Section 13. TERMINATION OF RIGHTS.
(a) The rights of any Holder to cause the Company to register
securities under Section 5 shall terminate at such time as such Holders is able
to dispose of all of the Registrable Securities owned by him in one three-month
period pursuant to the provisions of Rule 144, provided that at the time such
Holder holds not more than one percent (1%) of the outstanding voting stock of
the Company.
(b) Notwithstanding the provisions of Section 13(a), all
rights of the Holders under this Agreement shall terminate at 5:00 P.M. Eastern
time on the date seven years after the date of this Agreement.

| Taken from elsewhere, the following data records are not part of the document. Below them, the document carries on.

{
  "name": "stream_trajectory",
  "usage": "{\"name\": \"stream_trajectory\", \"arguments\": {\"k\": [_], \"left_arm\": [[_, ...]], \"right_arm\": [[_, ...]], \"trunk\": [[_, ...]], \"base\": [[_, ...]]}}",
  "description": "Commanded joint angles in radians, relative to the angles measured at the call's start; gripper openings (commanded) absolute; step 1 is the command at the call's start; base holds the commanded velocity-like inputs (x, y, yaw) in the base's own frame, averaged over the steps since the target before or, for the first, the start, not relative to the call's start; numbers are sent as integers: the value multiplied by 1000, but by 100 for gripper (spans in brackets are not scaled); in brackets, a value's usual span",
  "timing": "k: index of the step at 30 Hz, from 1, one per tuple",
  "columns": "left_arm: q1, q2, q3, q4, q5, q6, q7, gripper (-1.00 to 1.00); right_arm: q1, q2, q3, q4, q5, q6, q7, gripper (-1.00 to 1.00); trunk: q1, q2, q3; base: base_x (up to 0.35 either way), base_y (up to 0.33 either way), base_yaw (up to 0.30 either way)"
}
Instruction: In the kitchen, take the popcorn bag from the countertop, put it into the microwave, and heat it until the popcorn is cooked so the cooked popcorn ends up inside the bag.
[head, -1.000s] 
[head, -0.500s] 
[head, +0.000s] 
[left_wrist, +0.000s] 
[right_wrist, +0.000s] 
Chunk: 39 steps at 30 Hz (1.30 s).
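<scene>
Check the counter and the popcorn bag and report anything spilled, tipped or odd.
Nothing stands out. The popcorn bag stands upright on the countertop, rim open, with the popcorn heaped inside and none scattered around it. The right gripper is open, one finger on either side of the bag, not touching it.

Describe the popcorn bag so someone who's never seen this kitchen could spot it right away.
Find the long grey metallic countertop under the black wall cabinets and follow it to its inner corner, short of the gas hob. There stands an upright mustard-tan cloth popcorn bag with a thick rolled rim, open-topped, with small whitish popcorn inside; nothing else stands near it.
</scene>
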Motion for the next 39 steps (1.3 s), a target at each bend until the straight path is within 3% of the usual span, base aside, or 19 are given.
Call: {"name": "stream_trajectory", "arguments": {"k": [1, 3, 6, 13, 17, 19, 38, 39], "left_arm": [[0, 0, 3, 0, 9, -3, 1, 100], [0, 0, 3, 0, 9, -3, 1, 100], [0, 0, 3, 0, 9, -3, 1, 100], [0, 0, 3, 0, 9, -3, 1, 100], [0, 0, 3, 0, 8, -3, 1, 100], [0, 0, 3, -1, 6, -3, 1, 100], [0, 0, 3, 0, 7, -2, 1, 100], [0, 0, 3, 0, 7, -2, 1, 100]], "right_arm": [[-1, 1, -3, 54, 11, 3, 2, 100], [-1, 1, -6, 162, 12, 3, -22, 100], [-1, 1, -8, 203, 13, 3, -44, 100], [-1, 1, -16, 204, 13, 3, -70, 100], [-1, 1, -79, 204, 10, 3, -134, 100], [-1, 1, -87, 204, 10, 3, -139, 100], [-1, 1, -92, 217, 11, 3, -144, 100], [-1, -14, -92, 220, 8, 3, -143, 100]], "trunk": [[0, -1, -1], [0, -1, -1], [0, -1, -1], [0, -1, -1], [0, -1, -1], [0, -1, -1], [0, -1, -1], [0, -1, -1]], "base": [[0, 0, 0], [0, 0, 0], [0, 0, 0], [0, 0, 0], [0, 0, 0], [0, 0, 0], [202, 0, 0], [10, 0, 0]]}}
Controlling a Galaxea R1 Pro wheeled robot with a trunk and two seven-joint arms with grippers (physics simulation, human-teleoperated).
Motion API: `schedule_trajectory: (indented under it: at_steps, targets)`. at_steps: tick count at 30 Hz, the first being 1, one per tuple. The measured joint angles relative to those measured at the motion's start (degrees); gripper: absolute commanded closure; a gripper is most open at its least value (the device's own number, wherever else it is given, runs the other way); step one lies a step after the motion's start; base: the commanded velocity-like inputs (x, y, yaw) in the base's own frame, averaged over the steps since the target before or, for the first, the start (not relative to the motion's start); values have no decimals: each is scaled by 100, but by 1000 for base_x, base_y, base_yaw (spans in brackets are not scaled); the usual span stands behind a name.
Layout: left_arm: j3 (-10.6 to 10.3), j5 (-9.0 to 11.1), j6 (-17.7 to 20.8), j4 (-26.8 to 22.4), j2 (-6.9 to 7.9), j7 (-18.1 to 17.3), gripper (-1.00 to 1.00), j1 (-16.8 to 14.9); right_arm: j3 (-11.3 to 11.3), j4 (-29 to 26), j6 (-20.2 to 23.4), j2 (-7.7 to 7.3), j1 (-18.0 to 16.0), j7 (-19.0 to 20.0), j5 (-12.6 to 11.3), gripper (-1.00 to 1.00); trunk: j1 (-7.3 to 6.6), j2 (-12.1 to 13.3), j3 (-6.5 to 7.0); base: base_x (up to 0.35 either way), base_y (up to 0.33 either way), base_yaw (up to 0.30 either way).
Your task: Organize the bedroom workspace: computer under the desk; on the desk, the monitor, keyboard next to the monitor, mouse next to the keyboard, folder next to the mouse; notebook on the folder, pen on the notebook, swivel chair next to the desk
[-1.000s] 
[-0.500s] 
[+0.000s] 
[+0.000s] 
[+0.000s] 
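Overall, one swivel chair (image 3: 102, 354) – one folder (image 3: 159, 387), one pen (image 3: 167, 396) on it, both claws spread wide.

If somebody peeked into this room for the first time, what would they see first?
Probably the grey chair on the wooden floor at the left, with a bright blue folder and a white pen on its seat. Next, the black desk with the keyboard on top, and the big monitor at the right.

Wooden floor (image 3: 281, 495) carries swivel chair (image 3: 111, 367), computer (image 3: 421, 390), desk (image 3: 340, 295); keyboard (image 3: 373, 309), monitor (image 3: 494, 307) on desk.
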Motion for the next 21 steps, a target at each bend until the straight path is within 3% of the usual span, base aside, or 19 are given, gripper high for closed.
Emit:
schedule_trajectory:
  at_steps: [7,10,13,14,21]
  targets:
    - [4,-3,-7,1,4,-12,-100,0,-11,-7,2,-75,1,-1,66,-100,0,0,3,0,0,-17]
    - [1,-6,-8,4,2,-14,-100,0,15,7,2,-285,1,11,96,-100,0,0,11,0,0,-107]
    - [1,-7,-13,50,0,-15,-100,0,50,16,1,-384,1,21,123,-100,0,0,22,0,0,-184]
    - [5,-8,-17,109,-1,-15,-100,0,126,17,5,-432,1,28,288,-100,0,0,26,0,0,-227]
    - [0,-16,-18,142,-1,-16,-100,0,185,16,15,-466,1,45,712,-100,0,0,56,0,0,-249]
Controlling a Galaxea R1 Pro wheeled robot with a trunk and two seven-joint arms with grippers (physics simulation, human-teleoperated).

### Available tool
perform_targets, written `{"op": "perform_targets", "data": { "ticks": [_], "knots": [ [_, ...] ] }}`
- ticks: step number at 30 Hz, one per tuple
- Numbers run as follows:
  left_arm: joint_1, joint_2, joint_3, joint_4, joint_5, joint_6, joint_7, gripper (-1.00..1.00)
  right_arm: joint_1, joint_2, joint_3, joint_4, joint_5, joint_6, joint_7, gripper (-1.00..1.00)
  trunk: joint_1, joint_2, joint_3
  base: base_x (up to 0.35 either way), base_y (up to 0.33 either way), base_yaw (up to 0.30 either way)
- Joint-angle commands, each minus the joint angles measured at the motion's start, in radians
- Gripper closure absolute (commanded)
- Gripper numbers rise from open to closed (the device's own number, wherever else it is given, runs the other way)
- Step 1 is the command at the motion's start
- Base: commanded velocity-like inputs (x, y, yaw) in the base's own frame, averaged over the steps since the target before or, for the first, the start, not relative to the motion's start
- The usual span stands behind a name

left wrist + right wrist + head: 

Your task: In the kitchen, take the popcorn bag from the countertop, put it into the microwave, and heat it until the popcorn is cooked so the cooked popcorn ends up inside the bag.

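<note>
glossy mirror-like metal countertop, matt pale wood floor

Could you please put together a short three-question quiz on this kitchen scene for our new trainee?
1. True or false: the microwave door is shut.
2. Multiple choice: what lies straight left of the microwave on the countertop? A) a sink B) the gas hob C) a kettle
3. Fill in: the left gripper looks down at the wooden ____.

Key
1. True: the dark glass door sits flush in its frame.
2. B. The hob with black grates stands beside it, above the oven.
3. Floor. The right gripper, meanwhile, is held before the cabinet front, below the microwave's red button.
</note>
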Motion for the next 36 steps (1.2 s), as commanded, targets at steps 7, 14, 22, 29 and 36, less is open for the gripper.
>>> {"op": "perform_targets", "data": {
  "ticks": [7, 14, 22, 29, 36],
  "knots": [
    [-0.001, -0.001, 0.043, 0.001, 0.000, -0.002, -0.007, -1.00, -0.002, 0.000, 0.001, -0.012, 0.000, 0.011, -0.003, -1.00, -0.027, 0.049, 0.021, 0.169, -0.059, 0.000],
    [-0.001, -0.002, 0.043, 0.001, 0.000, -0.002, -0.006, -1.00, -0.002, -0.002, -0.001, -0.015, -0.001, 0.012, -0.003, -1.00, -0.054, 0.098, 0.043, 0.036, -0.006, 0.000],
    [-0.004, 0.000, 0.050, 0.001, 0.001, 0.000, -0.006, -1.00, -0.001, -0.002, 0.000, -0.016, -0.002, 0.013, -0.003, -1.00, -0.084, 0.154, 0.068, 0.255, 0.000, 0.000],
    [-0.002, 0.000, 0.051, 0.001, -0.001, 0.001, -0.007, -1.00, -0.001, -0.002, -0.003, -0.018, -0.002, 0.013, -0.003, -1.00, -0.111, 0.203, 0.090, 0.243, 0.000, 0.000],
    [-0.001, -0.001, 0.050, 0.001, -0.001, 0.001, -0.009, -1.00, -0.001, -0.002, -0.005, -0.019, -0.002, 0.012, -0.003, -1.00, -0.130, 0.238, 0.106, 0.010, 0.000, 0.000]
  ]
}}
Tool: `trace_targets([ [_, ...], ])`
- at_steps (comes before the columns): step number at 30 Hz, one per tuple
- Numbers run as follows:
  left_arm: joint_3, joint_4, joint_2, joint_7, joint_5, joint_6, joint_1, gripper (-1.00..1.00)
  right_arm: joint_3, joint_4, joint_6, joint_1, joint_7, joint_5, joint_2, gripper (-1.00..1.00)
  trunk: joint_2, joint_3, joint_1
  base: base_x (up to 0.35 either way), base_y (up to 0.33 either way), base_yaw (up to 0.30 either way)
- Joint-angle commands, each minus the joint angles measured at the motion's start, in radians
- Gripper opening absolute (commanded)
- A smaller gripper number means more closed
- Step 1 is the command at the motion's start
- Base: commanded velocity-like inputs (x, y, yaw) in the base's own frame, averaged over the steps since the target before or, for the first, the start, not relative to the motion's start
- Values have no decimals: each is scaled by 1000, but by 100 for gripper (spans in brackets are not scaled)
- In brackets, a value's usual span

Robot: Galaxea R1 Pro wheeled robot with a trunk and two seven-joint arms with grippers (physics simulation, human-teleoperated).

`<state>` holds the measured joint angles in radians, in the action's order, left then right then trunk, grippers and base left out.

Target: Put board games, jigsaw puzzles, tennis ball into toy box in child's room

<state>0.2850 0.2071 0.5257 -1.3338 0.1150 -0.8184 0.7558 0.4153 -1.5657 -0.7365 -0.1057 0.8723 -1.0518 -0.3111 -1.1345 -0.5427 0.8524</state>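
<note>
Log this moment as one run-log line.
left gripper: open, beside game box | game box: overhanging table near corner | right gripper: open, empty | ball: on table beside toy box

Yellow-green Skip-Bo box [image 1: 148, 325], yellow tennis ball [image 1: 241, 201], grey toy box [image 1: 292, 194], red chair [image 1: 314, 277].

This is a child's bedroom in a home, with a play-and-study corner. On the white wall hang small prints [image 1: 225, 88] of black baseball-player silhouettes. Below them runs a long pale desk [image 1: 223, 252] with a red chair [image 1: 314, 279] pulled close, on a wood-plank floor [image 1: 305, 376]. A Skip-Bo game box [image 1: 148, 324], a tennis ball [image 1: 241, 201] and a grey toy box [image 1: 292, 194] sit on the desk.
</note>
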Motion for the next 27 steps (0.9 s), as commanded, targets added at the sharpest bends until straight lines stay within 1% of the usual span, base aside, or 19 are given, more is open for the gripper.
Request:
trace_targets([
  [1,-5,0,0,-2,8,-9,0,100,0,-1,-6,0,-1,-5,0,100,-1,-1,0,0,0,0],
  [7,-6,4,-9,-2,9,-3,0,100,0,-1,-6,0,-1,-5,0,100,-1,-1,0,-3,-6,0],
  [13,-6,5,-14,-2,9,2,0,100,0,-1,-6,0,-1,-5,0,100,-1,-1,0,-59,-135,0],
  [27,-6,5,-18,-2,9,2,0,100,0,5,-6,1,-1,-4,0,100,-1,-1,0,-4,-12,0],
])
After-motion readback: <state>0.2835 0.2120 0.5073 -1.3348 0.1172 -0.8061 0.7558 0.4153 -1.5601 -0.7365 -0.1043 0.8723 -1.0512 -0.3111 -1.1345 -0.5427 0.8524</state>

Section 14. REPRESENTATIONS AND WARRANTIES OF THE COMPANY. The
Company represents and warrants to the Holders as follows:
(a) The execution, delivery and performance of this Agreement
by the Company have been duly authorized by all requisite corporate action and
will not violate any provision of law, any order of any court or other agency of
government, the Articles of Organization or Bylaws of the Company or any
provision of any indenture, agreement or other instrument to which it or any or
its properties or assets is bound, conflict with, result in a breach of or
constitute (with due notice or lapse of time or both) a default under any such
indenture, agreement or other instrument or result in the creation or imposition
of any lien, charge or encumbrance of any nature whatsoever upon any of the
properties or assets of the Company.
(b) This Agreement has been duly executed and delivered by the
Company and constitutes the legal, valid and binding obligation of the Company,
enforceable in accordance with its terms, subject to (i) applicable bankruptcy,
insolvency, reorganization, fraudulent conveyance and moratorium laws and other
laws of general application affecting enforcement of creditors' rights generally
and (ii) the availability of equitable remedies as such remedies may be limited
by equitable principles of general applicability (regardless of whether
enforcement is sought in a proceeding in equity or at law).
Section 15. MISCELLANEOUS.
(a) AMENDMENTS. This Agreement may be amended only by a
writing signed by the Holders of a majority of the Registrable Securities and
the Company.
(b) COUNTERPARTS. This Agreement may be executed in any number
of counterparts, all of which shall constitute a single instrument.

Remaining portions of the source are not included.